A simple parser for arithmetic language is kind of hard. I’m a big fan of starting off doing copies of unix command line tools. How about, instead of arithmetic you write a command line options parser kind of like this:

https://docs.python.org/3/library/argparse.html

You can either copy that as exactly as possible, or try to make your own. I recommend maybe trying to copy it then try something different.

After that, try doing copies of:

  • ls
  • find
  • grep
  • cat
  • less
  • time
  • rm
  • mv

Believe it or not, doing copies of those tools will teach you a mega ton of the first steps to understanding little languages, and also how your basic unix system works.


#16

Also, I’m going to hammer home one extra important point:

Making very detailed copies of another work is an entirely valid way to learn and has been used by great masters in every single discipline to learn how to do something.

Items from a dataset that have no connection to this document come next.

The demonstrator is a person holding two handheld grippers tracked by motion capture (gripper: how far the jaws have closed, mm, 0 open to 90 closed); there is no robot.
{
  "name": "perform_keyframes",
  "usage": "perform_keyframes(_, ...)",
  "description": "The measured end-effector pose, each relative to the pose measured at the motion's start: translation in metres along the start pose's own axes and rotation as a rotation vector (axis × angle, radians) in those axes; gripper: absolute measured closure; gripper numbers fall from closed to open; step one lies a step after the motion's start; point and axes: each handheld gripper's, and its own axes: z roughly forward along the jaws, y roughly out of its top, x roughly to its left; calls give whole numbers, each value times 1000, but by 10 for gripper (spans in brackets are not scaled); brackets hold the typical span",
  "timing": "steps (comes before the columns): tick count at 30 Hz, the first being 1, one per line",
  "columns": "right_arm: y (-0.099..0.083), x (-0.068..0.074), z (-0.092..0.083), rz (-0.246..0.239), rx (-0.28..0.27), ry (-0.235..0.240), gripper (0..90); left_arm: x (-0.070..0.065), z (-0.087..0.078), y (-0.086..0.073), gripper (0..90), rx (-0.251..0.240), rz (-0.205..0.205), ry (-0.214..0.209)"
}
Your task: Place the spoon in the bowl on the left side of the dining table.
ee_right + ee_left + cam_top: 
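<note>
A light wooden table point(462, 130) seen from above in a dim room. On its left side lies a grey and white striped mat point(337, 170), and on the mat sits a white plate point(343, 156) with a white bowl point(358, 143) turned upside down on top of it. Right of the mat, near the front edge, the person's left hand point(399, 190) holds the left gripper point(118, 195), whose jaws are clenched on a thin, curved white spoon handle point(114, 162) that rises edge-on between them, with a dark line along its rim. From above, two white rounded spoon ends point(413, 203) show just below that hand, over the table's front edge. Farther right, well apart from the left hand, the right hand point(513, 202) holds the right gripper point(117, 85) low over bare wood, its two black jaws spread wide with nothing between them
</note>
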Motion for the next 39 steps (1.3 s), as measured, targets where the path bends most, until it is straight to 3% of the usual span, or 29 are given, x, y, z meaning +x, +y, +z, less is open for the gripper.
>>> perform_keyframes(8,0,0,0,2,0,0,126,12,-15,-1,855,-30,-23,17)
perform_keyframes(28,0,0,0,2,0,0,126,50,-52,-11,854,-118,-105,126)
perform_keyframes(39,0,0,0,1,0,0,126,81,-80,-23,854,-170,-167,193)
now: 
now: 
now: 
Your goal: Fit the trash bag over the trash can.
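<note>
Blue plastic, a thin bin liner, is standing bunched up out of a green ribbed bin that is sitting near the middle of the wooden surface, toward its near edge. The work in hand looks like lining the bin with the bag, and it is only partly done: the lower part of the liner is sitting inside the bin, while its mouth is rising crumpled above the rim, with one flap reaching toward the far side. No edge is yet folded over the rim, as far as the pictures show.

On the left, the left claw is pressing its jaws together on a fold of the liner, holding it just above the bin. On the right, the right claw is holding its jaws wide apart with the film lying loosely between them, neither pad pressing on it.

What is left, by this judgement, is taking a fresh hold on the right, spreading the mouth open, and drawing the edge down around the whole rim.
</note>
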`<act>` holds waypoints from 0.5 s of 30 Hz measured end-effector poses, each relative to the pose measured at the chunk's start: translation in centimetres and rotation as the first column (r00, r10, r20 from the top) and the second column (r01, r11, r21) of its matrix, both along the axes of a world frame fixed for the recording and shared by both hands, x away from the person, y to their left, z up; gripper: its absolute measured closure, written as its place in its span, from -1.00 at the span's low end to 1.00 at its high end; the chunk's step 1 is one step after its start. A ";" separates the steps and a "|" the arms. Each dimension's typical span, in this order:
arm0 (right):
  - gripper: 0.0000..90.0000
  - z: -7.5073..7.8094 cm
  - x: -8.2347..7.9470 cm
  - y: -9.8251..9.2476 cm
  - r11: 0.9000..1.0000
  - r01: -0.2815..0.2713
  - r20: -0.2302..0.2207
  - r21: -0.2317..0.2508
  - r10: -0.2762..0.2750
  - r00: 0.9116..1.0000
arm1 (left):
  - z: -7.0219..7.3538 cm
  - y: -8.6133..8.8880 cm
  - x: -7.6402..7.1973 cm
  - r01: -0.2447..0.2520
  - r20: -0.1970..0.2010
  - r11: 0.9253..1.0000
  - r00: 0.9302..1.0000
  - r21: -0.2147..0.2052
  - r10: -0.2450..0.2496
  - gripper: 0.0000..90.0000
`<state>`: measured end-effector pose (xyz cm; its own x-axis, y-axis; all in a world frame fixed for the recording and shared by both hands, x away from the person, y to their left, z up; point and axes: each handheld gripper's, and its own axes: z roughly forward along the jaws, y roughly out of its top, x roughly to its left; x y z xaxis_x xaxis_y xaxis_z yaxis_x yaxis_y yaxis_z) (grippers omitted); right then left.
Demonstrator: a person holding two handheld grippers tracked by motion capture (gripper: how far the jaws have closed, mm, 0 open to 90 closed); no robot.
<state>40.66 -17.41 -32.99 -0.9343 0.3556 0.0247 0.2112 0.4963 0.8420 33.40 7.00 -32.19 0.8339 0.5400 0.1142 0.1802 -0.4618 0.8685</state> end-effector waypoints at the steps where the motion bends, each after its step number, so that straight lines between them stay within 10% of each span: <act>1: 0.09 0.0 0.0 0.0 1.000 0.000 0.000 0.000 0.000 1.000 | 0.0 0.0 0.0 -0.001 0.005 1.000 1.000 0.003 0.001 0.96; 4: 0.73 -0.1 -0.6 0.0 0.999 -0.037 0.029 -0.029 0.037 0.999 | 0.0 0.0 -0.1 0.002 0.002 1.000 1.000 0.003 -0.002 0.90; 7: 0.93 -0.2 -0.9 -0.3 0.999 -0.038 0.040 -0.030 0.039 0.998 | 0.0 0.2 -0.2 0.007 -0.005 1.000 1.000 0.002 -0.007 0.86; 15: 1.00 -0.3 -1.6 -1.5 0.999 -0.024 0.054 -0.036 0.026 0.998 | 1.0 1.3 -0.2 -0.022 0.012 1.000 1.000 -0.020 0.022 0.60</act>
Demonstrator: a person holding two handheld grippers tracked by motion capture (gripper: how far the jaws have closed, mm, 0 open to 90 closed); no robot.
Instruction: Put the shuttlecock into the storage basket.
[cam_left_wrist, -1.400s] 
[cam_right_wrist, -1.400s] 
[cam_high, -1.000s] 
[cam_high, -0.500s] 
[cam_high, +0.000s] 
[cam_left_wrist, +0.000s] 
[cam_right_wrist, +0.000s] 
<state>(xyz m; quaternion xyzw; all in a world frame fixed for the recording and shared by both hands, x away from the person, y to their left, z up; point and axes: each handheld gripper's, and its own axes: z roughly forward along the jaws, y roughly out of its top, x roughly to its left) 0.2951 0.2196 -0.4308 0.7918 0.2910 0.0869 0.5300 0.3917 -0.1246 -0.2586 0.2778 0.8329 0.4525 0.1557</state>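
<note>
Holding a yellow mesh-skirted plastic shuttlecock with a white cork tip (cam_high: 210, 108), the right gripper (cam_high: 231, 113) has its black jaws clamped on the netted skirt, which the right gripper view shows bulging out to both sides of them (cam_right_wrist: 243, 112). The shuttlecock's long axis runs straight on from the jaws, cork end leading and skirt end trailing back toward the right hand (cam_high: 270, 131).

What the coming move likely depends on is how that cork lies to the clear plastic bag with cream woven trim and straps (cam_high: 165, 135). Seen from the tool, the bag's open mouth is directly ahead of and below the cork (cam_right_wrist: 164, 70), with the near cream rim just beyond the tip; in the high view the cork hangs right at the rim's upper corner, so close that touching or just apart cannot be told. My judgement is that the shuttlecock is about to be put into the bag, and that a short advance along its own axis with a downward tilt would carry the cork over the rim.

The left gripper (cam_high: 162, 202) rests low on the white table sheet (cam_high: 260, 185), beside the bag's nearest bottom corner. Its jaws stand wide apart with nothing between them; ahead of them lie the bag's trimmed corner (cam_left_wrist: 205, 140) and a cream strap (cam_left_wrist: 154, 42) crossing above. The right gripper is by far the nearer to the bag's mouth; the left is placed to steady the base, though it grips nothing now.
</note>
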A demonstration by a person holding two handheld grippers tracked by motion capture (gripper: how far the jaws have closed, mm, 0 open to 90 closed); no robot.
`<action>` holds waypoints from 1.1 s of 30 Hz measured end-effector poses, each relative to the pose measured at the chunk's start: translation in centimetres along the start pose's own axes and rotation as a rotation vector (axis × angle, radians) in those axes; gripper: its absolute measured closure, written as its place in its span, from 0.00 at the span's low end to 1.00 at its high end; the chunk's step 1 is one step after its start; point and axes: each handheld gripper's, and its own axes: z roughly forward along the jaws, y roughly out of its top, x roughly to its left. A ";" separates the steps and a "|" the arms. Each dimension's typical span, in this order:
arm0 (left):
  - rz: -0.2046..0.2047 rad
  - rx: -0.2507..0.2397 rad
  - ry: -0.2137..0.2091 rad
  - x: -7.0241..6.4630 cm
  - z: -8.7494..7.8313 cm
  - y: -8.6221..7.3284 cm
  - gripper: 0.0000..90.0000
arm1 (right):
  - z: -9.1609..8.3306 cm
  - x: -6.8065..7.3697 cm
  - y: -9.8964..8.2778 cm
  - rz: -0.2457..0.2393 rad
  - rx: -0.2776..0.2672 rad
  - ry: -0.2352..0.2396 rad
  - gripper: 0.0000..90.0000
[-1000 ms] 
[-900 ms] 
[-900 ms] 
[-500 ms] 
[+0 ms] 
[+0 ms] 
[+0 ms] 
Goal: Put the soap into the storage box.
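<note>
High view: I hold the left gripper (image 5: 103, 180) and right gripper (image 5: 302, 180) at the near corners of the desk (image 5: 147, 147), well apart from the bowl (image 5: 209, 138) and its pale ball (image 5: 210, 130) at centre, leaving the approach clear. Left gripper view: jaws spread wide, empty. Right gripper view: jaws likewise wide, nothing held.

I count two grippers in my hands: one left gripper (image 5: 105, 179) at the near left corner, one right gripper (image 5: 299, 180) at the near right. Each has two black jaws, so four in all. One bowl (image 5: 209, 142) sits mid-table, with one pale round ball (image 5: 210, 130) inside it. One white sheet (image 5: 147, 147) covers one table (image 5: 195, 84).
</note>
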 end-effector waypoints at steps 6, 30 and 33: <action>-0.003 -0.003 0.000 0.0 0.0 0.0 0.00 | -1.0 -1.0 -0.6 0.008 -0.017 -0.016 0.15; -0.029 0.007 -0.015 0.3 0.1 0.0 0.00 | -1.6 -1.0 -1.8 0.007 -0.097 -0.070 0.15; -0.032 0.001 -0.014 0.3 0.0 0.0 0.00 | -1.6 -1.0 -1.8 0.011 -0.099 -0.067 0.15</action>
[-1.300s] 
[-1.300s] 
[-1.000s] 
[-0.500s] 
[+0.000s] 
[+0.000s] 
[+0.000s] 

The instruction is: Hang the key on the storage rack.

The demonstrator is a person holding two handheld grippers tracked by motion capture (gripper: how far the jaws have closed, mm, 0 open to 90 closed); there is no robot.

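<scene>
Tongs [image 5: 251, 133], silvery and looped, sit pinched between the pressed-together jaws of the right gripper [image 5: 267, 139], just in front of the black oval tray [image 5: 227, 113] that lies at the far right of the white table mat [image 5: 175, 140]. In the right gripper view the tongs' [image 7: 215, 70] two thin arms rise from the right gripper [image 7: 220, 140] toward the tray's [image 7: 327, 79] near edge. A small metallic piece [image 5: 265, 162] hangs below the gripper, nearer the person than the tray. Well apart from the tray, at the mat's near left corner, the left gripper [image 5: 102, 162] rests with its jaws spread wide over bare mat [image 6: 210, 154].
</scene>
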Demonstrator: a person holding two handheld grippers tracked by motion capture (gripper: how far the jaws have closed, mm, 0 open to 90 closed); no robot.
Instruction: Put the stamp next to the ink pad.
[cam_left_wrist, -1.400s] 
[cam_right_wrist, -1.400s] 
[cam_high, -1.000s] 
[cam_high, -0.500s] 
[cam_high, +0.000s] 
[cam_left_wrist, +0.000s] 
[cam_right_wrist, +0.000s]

Don’t let someone tell you that you have to invent something new from nothing or you’re not good enough. All the greats copy and steal every idea they can. So can you.


#17

I have worked through those Unix tool copying exercises in LMPTHW, that’s why I wanted to move on to the exercises I proposed. What do you think?


#18

Thank you @DidierCH for the encouragement.


#19

Ah, sweet, you have More Python, then jump to the little languages section:

https://shop.learncodethehardway.org/paid/more-python/part4.html

Give it a shot, but keep in mind you’re going to want to do it slowly, and you’re going to want to try doing the machine code dump to get an idea of how it’s working internally. Try it out. Might just be all you have to do is trick your brain into thinking you’ve learned everything and then it will let you relax and use it.


#20

Okay, thank you. I’ll get back to it.